··· MATERIALS PROVIDED

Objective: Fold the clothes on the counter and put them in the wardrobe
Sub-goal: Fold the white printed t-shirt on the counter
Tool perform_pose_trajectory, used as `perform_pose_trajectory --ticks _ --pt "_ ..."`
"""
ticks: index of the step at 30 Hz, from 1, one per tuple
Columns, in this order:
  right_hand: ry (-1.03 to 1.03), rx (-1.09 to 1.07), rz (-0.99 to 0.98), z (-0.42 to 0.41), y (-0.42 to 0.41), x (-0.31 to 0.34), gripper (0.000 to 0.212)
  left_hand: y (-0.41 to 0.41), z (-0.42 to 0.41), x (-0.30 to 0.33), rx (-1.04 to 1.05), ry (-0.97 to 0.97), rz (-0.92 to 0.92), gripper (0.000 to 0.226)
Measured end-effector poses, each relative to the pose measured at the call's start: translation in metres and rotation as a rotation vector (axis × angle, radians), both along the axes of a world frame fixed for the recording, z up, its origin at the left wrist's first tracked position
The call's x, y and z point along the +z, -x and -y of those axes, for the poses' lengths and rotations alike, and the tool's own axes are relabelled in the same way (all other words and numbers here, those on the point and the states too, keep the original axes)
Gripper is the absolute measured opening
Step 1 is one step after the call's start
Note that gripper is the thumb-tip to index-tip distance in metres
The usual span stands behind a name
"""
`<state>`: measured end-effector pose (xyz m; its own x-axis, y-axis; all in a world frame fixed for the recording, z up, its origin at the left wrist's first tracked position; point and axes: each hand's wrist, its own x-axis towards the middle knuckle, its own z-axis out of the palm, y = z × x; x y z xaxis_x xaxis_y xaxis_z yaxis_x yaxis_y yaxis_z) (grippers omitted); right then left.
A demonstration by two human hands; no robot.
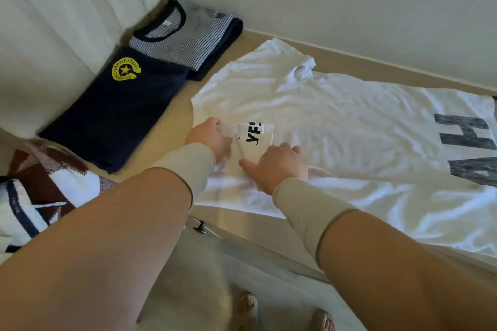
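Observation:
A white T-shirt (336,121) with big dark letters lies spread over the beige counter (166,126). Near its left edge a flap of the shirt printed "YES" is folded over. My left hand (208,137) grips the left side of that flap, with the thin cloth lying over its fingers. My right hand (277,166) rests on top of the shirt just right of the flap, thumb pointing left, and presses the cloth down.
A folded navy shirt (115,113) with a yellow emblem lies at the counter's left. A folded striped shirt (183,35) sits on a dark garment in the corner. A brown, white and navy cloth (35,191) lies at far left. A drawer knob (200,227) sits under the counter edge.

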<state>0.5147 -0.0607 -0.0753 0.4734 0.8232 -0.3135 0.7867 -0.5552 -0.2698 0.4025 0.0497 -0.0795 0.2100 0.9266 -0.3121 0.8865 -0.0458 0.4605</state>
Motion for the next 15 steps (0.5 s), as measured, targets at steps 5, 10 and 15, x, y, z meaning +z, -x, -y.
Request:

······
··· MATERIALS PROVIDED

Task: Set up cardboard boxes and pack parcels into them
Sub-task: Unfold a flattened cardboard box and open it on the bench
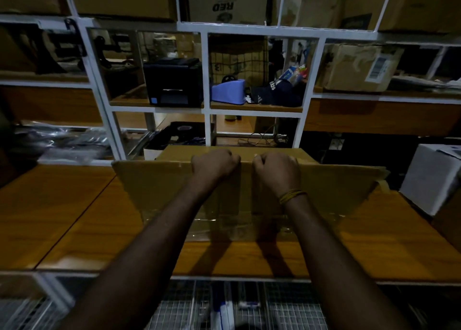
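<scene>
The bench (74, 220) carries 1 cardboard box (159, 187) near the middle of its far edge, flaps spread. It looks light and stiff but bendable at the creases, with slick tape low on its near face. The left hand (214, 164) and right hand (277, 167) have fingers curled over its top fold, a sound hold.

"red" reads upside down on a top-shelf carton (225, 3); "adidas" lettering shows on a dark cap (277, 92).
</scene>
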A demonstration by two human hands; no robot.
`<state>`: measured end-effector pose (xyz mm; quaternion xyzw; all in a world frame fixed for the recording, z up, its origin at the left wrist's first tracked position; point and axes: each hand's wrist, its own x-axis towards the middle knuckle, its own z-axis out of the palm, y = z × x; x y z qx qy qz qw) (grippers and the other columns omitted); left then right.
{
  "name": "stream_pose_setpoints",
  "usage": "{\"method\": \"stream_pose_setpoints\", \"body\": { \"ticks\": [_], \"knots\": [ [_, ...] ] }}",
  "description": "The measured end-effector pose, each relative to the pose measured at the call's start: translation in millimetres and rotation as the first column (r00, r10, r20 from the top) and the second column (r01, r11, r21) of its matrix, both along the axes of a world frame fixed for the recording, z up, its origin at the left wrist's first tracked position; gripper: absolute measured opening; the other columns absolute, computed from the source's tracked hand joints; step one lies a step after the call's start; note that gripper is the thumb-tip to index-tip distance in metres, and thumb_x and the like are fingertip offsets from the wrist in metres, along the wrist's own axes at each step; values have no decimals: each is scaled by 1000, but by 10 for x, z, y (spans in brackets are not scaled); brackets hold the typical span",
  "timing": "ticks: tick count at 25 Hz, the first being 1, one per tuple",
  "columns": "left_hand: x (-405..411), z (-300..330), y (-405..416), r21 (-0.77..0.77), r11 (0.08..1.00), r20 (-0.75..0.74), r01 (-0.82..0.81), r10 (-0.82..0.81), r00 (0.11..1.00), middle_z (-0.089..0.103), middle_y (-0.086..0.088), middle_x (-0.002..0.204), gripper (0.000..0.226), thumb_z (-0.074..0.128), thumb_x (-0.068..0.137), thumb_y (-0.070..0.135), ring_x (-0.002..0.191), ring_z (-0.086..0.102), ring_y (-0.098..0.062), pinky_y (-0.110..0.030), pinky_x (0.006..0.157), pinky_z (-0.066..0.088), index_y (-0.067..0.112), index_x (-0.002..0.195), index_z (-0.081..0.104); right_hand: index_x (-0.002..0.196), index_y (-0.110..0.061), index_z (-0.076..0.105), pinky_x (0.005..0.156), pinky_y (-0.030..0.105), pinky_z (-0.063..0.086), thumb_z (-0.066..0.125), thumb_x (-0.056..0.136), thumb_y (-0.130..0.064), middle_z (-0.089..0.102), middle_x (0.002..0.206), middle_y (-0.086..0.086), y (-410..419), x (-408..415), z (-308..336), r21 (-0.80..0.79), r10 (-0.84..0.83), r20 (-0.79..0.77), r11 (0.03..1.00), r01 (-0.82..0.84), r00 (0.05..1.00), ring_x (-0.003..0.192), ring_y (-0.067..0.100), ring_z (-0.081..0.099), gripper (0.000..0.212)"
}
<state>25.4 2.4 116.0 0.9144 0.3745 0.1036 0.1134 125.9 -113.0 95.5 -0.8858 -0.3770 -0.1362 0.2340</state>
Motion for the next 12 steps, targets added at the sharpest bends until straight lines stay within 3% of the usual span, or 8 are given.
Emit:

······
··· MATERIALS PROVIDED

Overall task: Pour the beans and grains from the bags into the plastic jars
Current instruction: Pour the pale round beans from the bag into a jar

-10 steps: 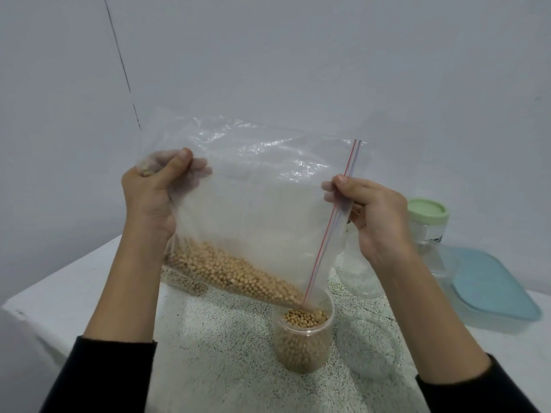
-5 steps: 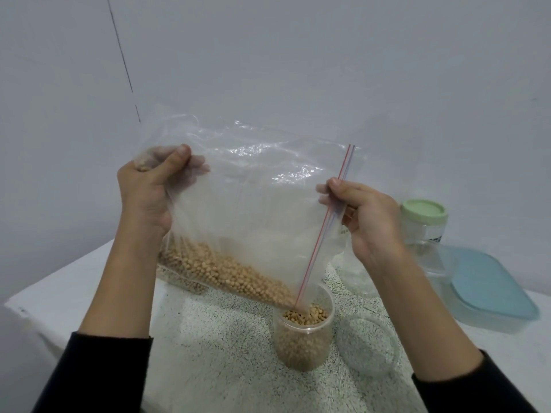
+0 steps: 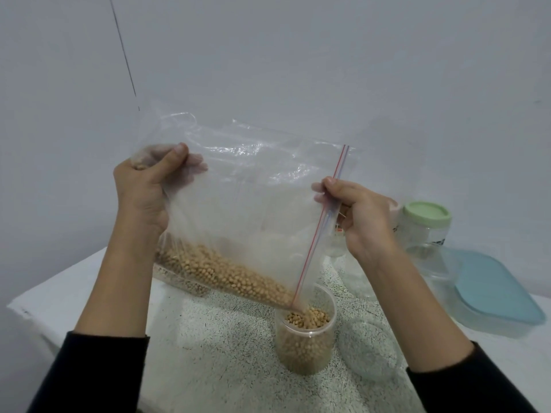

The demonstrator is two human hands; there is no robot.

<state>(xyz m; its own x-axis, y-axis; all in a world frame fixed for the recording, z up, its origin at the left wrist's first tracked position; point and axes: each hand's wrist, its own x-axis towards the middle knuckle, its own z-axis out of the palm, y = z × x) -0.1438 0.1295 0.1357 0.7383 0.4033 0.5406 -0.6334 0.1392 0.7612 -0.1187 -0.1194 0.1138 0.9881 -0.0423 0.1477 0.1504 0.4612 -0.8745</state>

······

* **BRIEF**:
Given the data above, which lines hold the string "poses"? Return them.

* **RESULT**:
Measured end-effector poses, each relative to the pose measured at the call's start: translation in metres and rotation as a rotation vector (axis × angle, radians), both along the axes of a world frame fixed for the recording, z up, its origin at the left wrist's first tracked position
The call's x, y and z point along the +z, -x and -y of those axes, for the poses' lengths and rotations alike, and the tool's own axes are relabelled in the same way (all other words and numbers here, those on the point and the states too, keep the original axes)

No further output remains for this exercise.